§ **DATA FOR THIS TASK**:

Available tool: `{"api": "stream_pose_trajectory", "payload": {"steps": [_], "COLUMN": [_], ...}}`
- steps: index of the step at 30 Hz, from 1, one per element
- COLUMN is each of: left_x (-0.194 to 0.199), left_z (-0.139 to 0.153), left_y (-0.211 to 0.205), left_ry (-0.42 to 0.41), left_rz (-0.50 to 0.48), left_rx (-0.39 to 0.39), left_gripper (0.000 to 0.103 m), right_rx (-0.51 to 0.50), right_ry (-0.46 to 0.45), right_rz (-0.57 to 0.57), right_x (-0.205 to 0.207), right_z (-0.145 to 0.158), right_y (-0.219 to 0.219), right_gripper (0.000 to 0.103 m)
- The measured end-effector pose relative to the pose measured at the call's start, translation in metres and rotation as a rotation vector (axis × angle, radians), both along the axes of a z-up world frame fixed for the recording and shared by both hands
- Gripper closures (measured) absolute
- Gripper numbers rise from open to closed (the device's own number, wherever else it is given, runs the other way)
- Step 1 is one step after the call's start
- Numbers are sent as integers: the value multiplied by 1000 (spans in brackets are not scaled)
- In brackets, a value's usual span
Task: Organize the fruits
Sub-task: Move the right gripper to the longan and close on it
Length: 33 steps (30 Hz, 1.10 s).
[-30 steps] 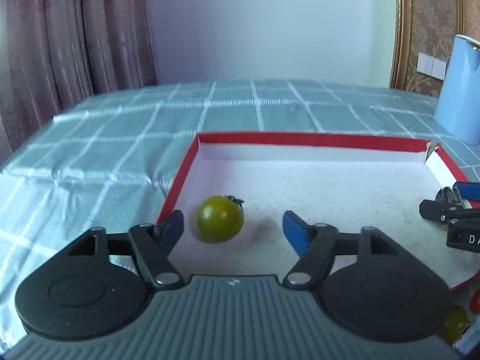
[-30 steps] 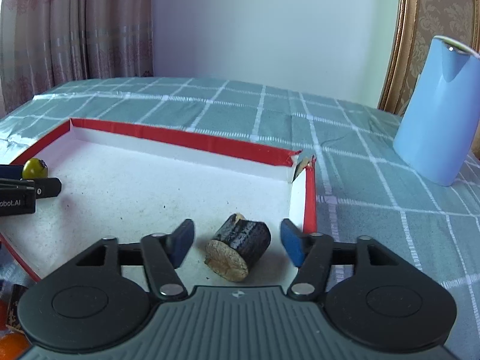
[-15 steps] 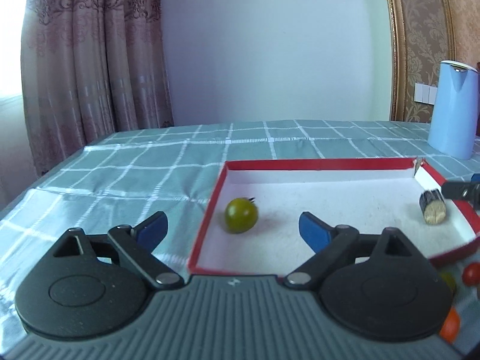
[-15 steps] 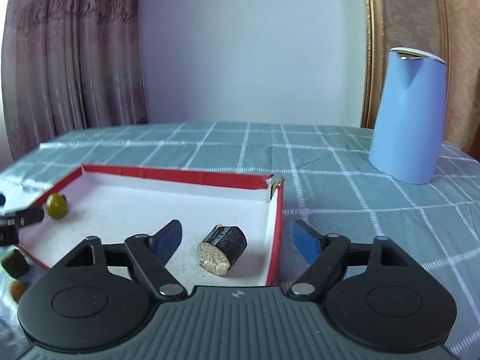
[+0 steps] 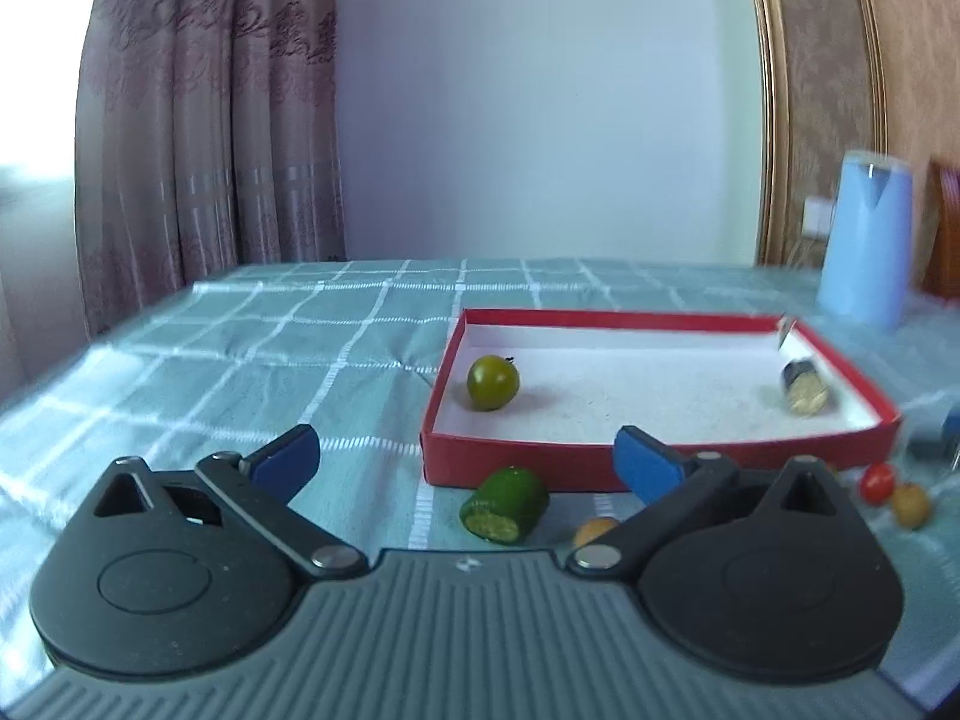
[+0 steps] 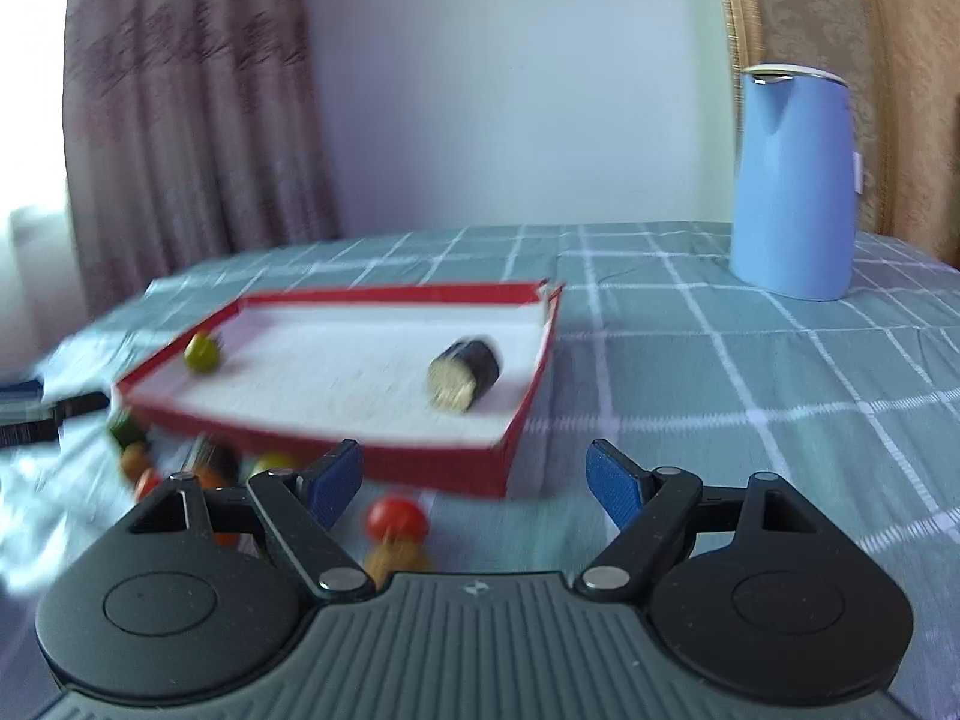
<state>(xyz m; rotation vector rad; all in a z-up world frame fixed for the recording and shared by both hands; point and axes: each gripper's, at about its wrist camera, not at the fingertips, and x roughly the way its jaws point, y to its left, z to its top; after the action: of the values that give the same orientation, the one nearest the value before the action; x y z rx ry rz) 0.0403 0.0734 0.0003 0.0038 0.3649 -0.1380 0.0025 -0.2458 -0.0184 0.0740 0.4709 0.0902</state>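
On the checked tablecloth (image 5: 252, 348), the red box (image 5: 660, 461) serves as reference. Inside the box, a green tomato (image 5: 492, 382) lies near its left wall; a dark cut piece (image 5: 804, 387) lies near its right wall. Outside, just beside the front wall, lie a green cut piece (image 5: 505, 504), a red cherry tomato (image 5: 876, 483) and small orange fruits (image 5: 910, 504). Left gripper (image 5: 465, 461): fingers spread wide, holding nothing, positioned in front of the box. Right gripper (image 6: 474, 477): fingers spread wide, holding nothing, positioned before the box's right front corner. A blue kettle (image 6: 795, 180) stands well behind the box, to its right.
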Motion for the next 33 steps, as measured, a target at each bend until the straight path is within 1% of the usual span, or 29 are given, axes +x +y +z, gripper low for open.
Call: {"api": "stream_pose_trajectory", "payload": {"steps": [2, 4, 6, 9, 12, 14, 18, 21, 25, 30, 33], "left_x": [1, 6, 10, 11, 9, 13, 21, 22, 27, 27, 27], "left_z": [-5, -10, -12, -16, -20, -23, -28, -30, -31, -31, -30], "left_y": [8, 10, 6, -4, -15, -18, -20, -19, -14, -14, -14], "left_ry": [48, 104, 124, 159, 161, 192, 249, 261, 288, 289, 290], "left_rz": [-18, -13, -7, -70, -59, -64, -56, -65, -87, -86, -86], "left_rx": [-40, -48, -21, 44, 116, 136, 154, 148, 111, 111, 109], "left_gripper": [0, 0, 0, 0, 0, 0, 0, 0, 0, 0, 0], "right_rx": [-42, -26, -27, -47, -82, -110, -122, -104, -96, -90, -99], "right_ry": [28, 32, 61, 97, 130, 142, 141, 148, 153, 158, 165], "right_rz": [22, 32, 37, 33, 32, 33, 37, 34, 25, 25, 4], "right_x": [-3, -2, 2, 8, 12, 14, 15, 18, 21, 22, 23], "right_z": [-4, -5, -7, -10, -13, -15, -15, -14, -14, -15, -16], "right_y": [7, 7, 10, 11, 17, 22, 25, 23, 23, 23, 23], "right_gripper": [21, 21, 21, 21, 21, 21, 21, 22, 22, 21, 13]}}
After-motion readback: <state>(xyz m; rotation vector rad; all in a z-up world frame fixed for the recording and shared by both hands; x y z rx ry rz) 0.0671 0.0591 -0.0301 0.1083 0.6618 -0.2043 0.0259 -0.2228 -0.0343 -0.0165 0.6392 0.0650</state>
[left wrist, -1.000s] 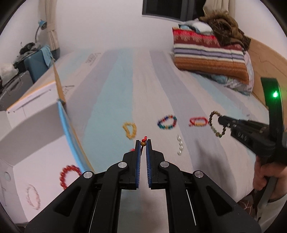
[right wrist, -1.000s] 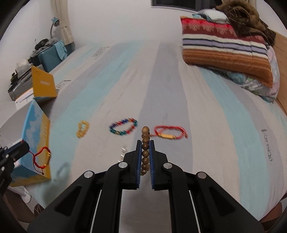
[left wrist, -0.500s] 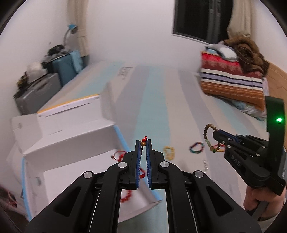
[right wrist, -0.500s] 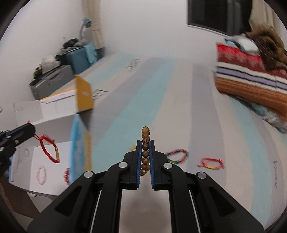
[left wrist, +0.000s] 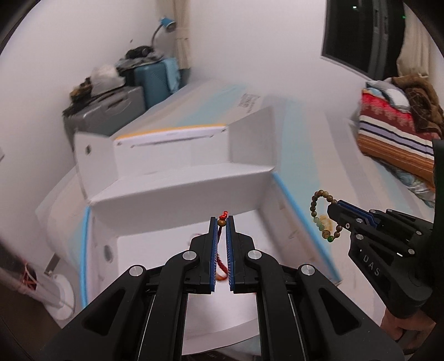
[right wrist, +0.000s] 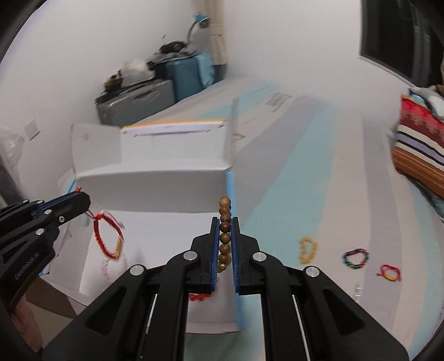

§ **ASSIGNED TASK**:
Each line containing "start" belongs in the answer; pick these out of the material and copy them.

§ **TASK SOLUTION**:
- The measured end-effector pose relative to the pose measured at the call's start, translation in metres and rotation as a rotation vector (axis × angle, radians), both along the axes of a z-up world frame fixed for the recording and shared by both hands
- Step 1 is one step after the call's start

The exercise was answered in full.